HTML's revenue growth of 5% yoy at Rs4.9bn underperformed expectations, led by a 3.6% decline in English newspapers' ad revenue. EBITDA margin also disappointed, falling to 9.8% on higher raw material costs and provision for 'Ad for Equity' business loss(Rs57mn). We cut our FY13 and FY14 earnings estimates by 9% and 14%, respectively, to factor in lower advertisement growth and higher newsprint prices. Downgrade the stock to Add (from Buy) with revised price target of Rs125 (from Rs145).
Weak revenue growth: HTML reported 5% revenue growth to Rs4.9bn with advertising revenue growing 3% to Rs3.7bn driven by Hindustan's22% growth. English newspaper ad revenue fell 3.6% to Rs2.6bn due to slowdown in real estate, telecom and financial services segments. Circulation revenue grew 3% to Rs483mn driven by Hindustan's 13% growth; English newspapers reported a 15% fall.

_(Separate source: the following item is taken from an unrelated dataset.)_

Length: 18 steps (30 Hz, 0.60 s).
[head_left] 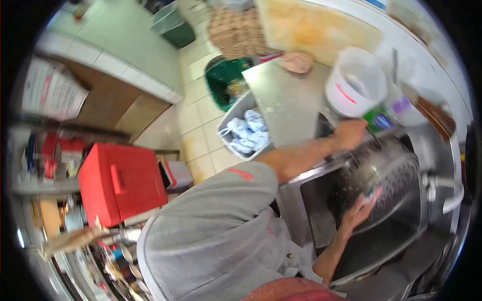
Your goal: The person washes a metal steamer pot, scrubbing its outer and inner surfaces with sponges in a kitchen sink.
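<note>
A large dark metal pan (389, 168), wet and covered in suds, lies tilted in the steel sink (314, 213). At its upper edge, my left hand (350, 133) is closed on the rim or a thin wire handle; which of these is blurred. My right hand (357, 210) presses against the sudsy surface of the pan with a small greenish scrubbing pad (370, 192) under the fingers. Most of the pad is hidden by the fingers. A white faucet (447, 193) stands at the sink's far side.
Beside the sink are a white plastic bucket (354, 85), a green packet (377, 120) and a steel counter (286, 100). A bin with blue cloths (246, 133), a green crate (223, 83) and a red cooler (125, 183) stand away from the sink.
</note>
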Each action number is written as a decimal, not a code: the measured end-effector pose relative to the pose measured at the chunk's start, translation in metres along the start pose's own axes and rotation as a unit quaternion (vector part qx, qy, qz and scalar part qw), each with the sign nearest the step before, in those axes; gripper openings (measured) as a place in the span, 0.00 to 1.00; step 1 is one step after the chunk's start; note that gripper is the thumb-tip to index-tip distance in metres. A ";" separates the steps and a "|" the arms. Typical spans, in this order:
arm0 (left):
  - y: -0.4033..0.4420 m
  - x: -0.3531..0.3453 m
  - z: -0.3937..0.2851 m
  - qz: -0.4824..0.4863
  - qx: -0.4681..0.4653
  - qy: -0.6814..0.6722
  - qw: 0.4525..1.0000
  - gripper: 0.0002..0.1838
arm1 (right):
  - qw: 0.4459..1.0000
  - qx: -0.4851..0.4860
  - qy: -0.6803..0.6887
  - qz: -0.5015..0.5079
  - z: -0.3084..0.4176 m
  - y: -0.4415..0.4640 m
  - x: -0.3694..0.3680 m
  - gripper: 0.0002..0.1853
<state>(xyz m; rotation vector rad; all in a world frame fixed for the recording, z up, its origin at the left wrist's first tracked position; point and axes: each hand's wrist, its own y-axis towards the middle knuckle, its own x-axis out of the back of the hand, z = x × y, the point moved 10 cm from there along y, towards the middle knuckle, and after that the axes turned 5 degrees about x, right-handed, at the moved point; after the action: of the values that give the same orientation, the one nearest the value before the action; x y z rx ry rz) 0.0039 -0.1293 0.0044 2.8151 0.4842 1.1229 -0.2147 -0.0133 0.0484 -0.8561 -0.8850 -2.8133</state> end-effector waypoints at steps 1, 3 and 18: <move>0.000 -0.002 0.004 0.025 0.017 -0.012 0.999 0.12 | 1.000 0.010 -0.010 0.010 -0.007 -0.005 -0.004 0.29; -0.001 -0.003 0.003 0.028 0.007 -0.008 1.000 0.12 | 0.997 0.075 0.010 0.022 -0.028 0.034 0.002 0.29; -0.005 0.006 -0.003 0.003 0.012 -0.039 0.999 0.12 | 0.997 -0.077 0.007 0.013 -0.026 -0.023 0.002 0.35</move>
<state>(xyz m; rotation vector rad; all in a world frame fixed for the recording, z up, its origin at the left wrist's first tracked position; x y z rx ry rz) 0.0046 -0.1224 0.0099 2.8697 0.4864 1.0097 -0.2346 -0.0080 0.0205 -0.8574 -0.6550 -2.8908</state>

Margins decline: EBITDA margin fell 9.8% on higher newsprint prices due to rupee depreciation (while international prices are stable), and a Rs57mn provision for diminution in value of investments in its Ad-for-Equity business. HTML has rationalised its policy of investing in the 'Ad-for-Equity' business and started liquidating assets to match cash flows to revenues. Also, every deal involves some portion of cash and it is avoiding pure equity/asset deals.

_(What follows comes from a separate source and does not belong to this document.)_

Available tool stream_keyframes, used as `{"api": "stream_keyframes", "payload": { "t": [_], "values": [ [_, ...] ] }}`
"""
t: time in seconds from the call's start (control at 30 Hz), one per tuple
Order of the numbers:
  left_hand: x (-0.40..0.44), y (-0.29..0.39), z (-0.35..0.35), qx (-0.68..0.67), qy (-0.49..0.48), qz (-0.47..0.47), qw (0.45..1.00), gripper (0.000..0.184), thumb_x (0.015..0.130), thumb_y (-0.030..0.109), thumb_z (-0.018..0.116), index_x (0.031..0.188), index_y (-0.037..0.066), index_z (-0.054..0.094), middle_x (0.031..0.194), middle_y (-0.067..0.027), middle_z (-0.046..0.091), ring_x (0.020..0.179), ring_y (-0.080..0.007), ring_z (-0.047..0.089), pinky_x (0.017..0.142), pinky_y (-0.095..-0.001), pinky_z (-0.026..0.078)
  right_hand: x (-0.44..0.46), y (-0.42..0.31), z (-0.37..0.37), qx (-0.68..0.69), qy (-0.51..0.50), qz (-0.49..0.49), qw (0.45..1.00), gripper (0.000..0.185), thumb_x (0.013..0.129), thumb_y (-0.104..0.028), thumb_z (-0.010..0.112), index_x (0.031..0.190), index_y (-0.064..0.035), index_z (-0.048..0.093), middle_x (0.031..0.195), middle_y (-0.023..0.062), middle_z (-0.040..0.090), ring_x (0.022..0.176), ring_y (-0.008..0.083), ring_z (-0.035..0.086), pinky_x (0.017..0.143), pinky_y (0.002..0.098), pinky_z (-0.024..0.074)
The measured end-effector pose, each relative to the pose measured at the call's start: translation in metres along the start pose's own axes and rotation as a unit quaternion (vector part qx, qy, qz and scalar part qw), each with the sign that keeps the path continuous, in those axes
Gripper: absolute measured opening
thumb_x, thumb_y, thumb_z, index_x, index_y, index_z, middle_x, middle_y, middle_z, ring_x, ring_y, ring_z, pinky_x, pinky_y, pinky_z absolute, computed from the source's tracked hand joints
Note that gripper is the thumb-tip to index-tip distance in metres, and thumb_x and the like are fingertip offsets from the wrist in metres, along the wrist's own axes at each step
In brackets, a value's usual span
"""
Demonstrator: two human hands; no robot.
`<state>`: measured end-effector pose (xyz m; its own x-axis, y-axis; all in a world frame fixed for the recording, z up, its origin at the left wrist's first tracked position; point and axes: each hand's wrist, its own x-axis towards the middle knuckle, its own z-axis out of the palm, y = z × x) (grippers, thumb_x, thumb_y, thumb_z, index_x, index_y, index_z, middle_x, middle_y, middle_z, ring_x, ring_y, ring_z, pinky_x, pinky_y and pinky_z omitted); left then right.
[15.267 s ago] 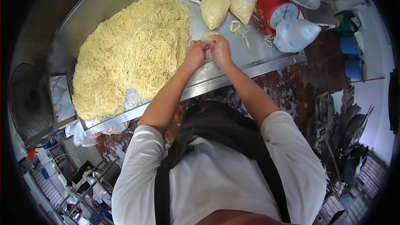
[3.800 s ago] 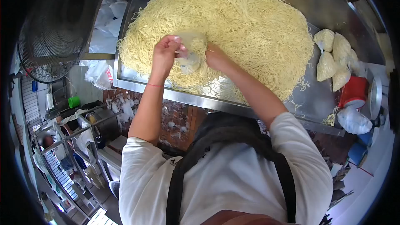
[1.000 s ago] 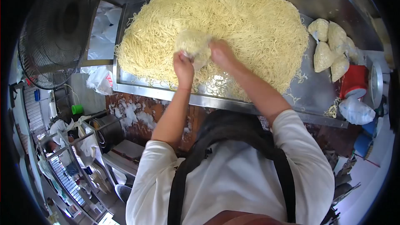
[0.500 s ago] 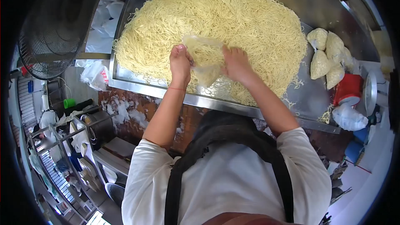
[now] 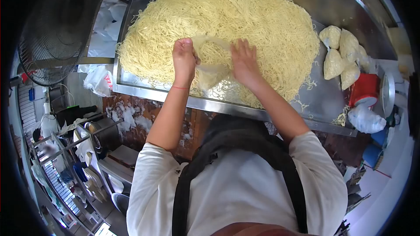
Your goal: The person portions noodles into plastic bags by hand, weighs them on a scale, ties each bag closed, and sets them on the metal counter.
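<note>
A large heap of pale yellow noodles (image 5: 271, 30) covers most of the metal tray (image 5: 175, 97). Over its front part, my left hand (image 5: 185, 59) is closed on the rim of a clear plastic bag (image 5: 211, 76), whose mouth gapes upward and which has some noodles in its lower part. At the bag's right side, my right hand (image 5: 246, 61) has its fingers spread, palm down, against the noodles and close to the bag's rim. Whether its thumb touches the bag is unclear.
Several filled noodle bags (image 5: 334, 63) lie at the tray's right end, beside a red scale (image 5: 365, 88) and a white-blue plastic bag (image 5: 366, 119). On the left are a fan (image 5: 52, 52) and white plastic bags (image 5: 105, 28). A rack (image 5: 65, 144) stands at lower left.
Compared with half a second ago, my right hand's fingers have spread and moved slightly up. The bag, earlier tipped with noodles near its mouth, now hangs mouth-up from my left hand.
</note>
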<state>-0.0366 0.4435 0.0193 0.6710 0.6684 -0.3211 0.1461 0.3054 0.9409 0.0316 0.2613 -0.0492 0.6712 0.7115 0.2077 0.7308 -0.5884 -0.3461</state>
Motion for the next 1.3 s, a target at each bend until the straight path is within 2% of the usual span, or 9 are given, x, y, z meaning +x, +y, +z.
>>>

Cut estimates: We have cut our FY13 and FY14 revenue estimates to factor the Q4FY12 underperformance and weak advertising outlook; cut margin estimates by 160bps and 270bps on higher raw material costs-resulting in an 8.8% and 14% drop in earnings.
Outlook and valuation: The stock trades at a P/E of 12x FY13 and 11xFY14 P/E on our estimates. We downgrade the stock to Add and reduce target to Rs125 (12.5x (unchanged) our average EPS for FY13-14) from Rs145 as we believe earnings growth will face multiple headwinds from weaker ad growth in Delhi and Mumbai, input costs will be higher due to circulation growth and rupee depreciation, and delays in Mint and HTMumbai breakeven will persist.